Diese Art der Ermittlung des vom Schädiger dem Geschädigten zu ersetzenden Betrages ist allerdings dann nicht uneingeschränkt anwendbar, wenn es sich bei den zu berücksichtigenden "Vorteilen," um solche Leistungen Dritter handelt, auf die der Ersatzanspruch des Geschädigten insoweit, als die Leistungen darin Deckung finden (Deckungsfonds), kraft Gesetzes übergeht. Der Geschädigte verliert nämlich in demselben Ausmaß, in dem sein Schaden durch die Leistungspflicht des Legalzessionars gedeckt ist, die Aktivlegitimation dem Schädiger gegenüber, während der Legalzessionar im Rahmen des Deckungsfonds Regreßansprüche gegen den Schädiger erwirkt. Der Geschädigte kann daher vom Schädiger nur einen allfälligen durch die Leistungspflicht des Legalzessionars nicht gedeckten Rest seines gemäß § 1304 ABGB. um die Mitverschuldensquote gekürzten Schadens verlangen.
Bei der Ermittlung des Betrages, auf den der Geschädigte dem Schädiger gegenüber Anspruch hat, ist daher in derartigen Fällen der Schaden zunächst ohne Bedachtnahme auf die Leistungen des Legalzessionars zu ermitteln und um die Mitverschuldensquote zu kürzen. Von dem so errechneten Betrag sind die Leistungen des Legalzessionars in voller Höhe abzuziehen.
Handelt es sich dagegen bloß um unter dem Gesichtspunkt der Vorteilsausgleichung zu berücksichtigende Leistungen Dritter oder um sonstige Vorteile, bei denen ein Anspruchsübergang im vorerwähnten Sinn nicht in Betracht kommt, dann verbleibt es bei der normalen Berechnung des Betrages, auf dessen Ersatz der mitschuldige Geschädigte dem Schädiger gegenüber Anspruch hat.

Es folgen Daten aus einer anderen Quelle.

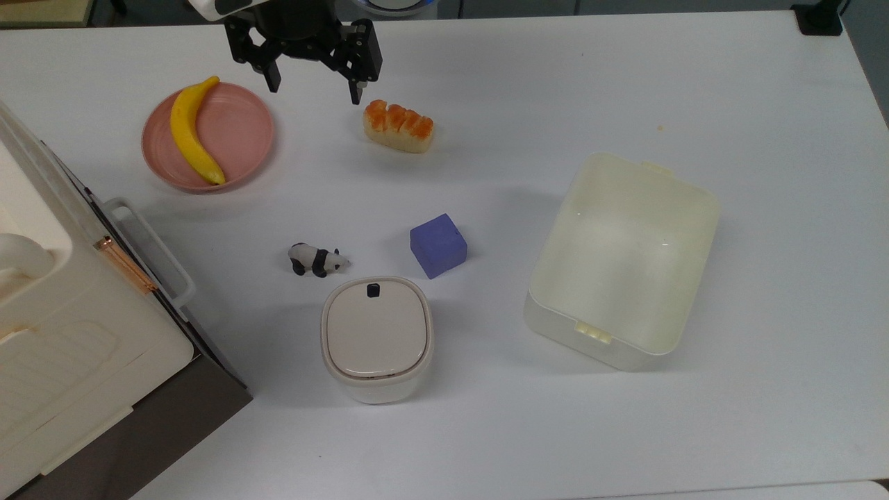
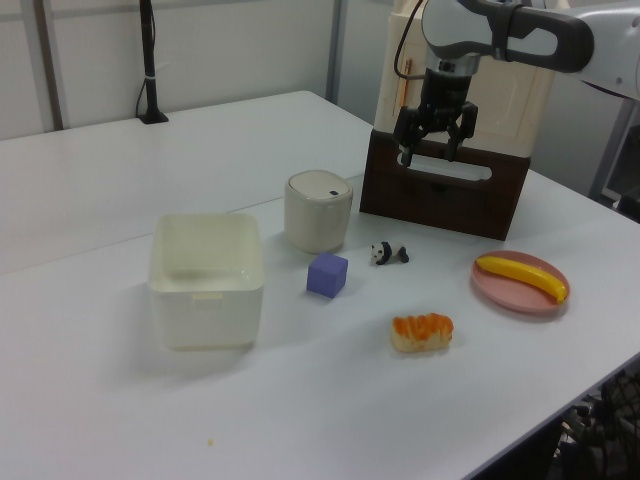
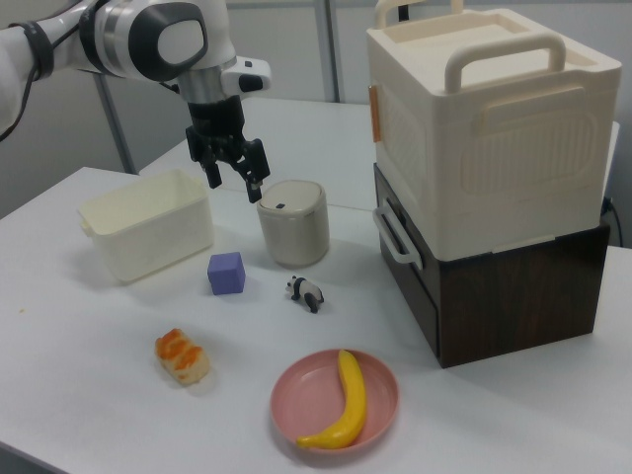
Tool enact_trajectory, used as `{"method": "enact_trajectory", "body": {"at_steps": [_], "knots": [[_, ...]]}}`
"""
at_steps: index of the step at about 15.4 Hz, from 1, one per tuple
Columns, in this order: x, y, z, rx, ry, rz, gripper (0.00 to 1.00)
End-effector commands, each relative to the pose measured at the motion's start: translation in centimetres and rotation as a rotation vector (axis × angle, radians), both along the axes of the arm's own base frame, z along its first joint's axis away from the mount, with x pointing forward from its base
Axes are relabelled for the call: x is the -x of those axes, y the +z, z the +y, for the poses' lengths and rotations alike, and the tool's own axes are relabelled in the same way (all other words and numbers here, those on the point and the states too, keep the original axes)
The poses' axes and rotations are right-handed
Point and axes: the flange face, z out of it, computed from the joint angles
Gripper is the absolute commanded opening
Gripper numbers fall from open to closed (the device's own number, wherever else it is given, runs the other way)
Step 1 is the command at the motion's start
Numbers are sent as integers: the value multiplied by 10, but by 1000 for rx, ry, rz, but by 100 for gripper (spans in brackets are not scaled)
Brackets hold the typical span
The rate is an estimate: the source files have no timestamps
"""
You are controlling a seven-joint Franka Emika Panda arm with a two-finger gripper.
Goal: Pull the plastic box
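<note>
The plastic box (image 1: 625,260) is a large cream-white open tub with latch tabs on its short rims, standing on the white table at the top view's right. It shows at the left view's left (image 2: 206,278) and the right view's left (image 3: 146,235). My gripper (image 1: 314,87) hangs open and empty above the table at the top view's upper left, between the pink plate and the bread, far from the box. The same gripper (image 2: 427,153) (image 3: 233,180) is well above the tabletop in both side views.
A pink plate (image 1: 239,132) carries a banana (image 1: 192,130). A bread piece (image 1: 399,126), a purple cube (image 1: 437,244), a toy panda (image 1: 317,260) and a lidded beige container (image 1: 376,338) sit mid-table. A white ribbed crate (image 3: 486,128) stands on a dark drawer unit (image 3: 513,286).
</note>
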Motion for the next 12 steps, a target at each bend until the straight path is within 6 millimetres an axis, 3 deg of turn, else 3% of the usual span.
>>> {"method": "enact_trajectory", "body": {"at_steps": [1,12], "knots": [[11,2,-1,5,23,14,100],[5,-5,6,-7,33,19,100]]}}
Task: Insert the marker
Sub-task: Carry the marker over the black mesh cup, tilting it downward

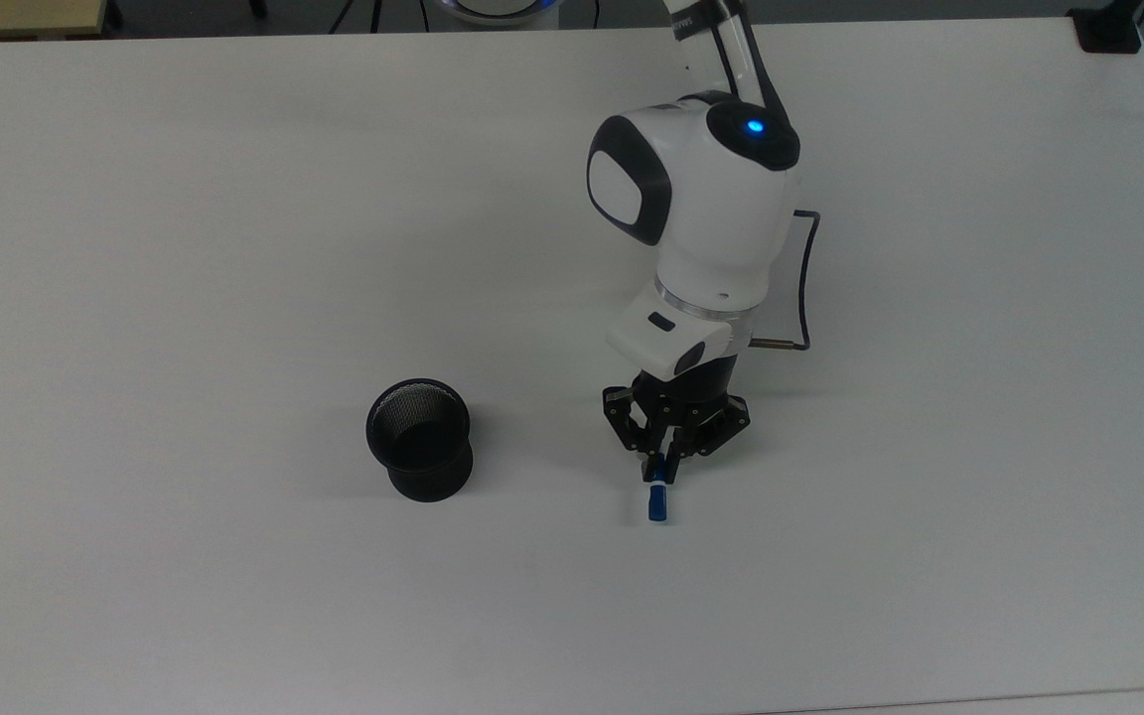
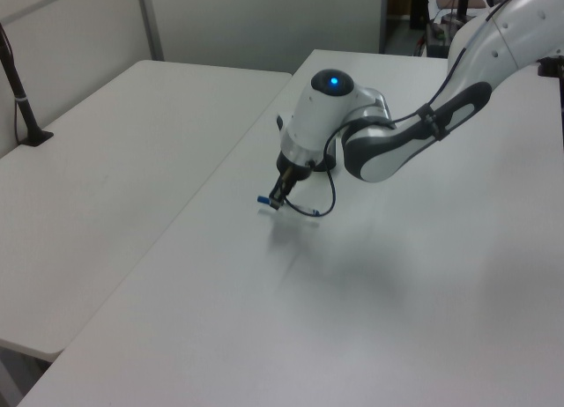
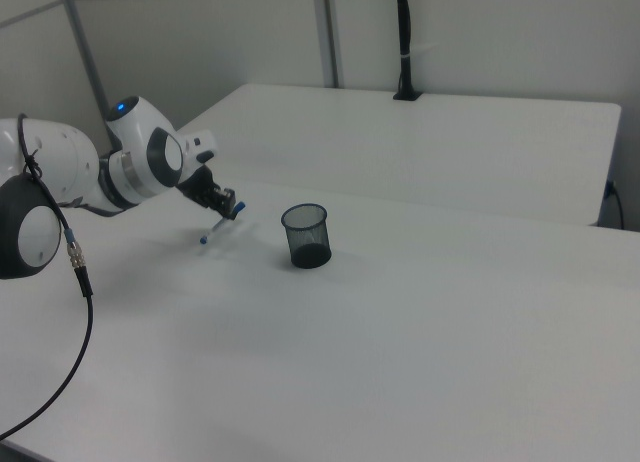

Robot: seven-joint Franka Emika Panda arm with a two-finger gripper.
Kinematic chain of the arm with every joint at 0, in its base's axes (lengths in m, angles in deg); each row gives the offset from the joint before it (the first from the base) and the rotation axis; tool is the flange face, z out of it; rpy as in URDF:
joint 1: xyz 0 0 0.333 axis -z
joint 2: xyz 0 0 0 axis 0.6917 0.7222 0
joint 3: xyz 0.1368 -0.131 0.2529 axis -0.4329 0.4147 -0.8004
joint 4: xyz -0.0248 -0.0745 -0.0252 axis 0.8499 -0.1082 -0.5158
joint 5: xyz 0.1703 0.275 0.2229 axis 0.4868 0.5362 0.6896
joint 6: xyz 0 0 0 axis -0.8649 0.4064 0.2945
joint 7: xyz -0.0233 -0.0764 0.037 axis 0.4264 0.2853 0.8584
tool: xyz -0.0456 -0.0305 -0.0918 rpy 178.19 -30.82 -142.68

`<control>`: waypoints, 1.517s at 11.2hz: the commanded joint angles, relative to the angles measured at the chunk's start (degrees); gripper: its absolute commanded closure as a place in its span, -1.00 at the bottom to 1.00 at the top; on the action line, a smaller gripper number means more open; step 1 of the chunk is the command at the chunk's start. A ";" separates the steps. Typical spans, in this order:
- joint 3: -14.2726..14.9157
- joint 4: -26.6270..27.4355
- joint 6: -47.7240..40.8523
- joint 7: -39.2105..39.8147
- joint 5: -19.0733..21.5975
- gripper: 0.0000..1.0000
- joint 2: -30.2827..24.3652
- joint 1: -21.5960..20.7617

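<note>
In the top view, the black two-finger end effector (image 1: 660, 467) of the white arm is closed around the slim white marker with blue cap (image 1: 657, 500). The blue end sticks out below the fingers. The black mesh cup (image 1: 419, 437) stands upright on the white bench (image 1: 185, 248), well apart, toward the top view's left.

In the left view, the end effector (image 2: 275, 199) holds the marker (image 2: 264, 200) above the bench.

In the right view, the marker (image 3: 218, 225) hangs tilted in the end effector (image 3: 228, 209), clear of the surface, near the cup (image 3: 306, 235).
</note>
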 commanded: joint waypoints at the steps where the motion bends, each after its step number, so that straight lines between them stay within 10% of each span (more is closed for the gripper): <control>1: 2.13 1.61 0.94 -2.58 -0.37 0.82 -6.27 0.62; 10: 9.25 21.11 12.07 -9.53 -5.72 0.83 -24.92 4.91; 17: 9.25 20.42 20.19 -26.92 -27.25 0.83 -19.40 11.61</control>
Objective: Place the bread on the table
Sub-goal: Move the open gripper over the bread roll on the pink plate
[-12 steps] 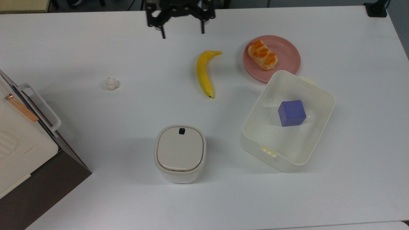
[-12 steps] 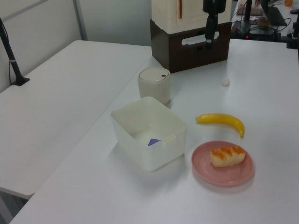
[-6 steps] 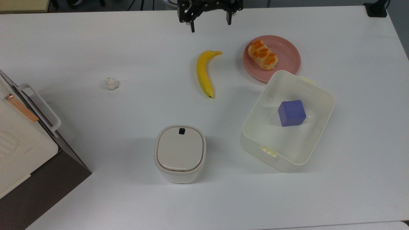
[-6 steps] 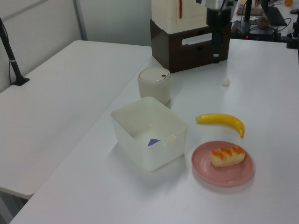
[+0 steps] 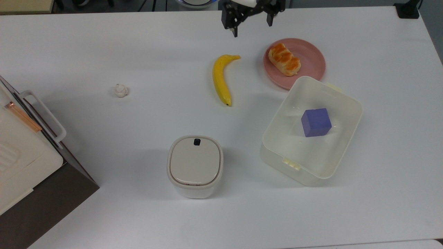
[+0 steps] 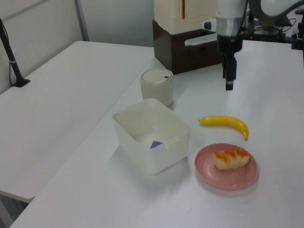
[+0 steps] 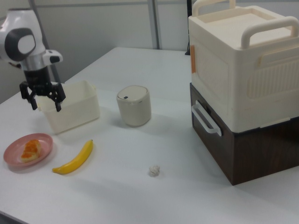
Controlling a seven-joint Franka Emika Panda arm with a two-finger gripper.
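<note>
The bread (image 5: pixel 284 59), a small bun with a glossy orange-brown top, lies on a round pink plate (image 5: pixel 311 52) on the white table (image 5: pixel 104 45). It also shows on the plate in the left view (image 6: pixel 231 158) and the right view (image 7: pixel 31 150). My gripper (image 5: pixel 252 28) hangs open and empty above the table near its far edge, up and to the top view's left of the plate. In the right view the gripper (image 7: pixel 46 105) hovers above the plate (image 7: pixel 14 156), fingers spread. In the left view the gripper (image 6: pixel 229 84) points down beyond the banana.
A yellow banana (image 5: pixel 219 81) lies left of the plate in the top view. A clear plastic box (image 5: pixel 346 98) holding a purple cube (image 5: pixel 315 122) touches the plate's near rim. A lidded cream canister (image 5: pixel 195 165), a small white lump (image 5: pixel 121 90) and a brown-and-cream appliance (image 5: pixel 20 155) stand further off.
The gripper has travelled steadily to the top view's right along the table's far edge, from left of the banana to close by the plate, staying open. Nothing else moved.
</note>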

Da eine dem § 332 ASVG. entsprechende Bestimmung zugunsten des vom Arbeitgeber bezahlten Krankenentgeltes nicht besteht und hinsichtlich der Verpflegskostenersparnis ein derartiger Anspruchsübergang naturgemäß überhaupt nicht in Betracht kommt, können diese beiden Beträge nur in der gleichen Weise wie die sonstigen den Schaden mindernden Vorteile berücksichtigt werden. Sie sind daher vor der Kürzung des Schadens um die Mitverschuldensquote vom Verdienstentgang von 10.316 S 46 g abzuziehen. Der Restbetrag von 9336 S 46 g ist um die Mitverschuldensquote von 3112 S 15 g zu kürzen. Von dem verbleibenden Betrag sind die Leistungen der Sozialversicherungsträger von 4379 S 51 g in voller Höhe abzuziehen, so daß sich ein Betrag von 1844 S 80 g ergibt. Da der Kläger mit seiner Revision lediglich dem Zuspruch von 1885 S 33 g begehrt, hat es bei diesem Betrag sein Bewenden.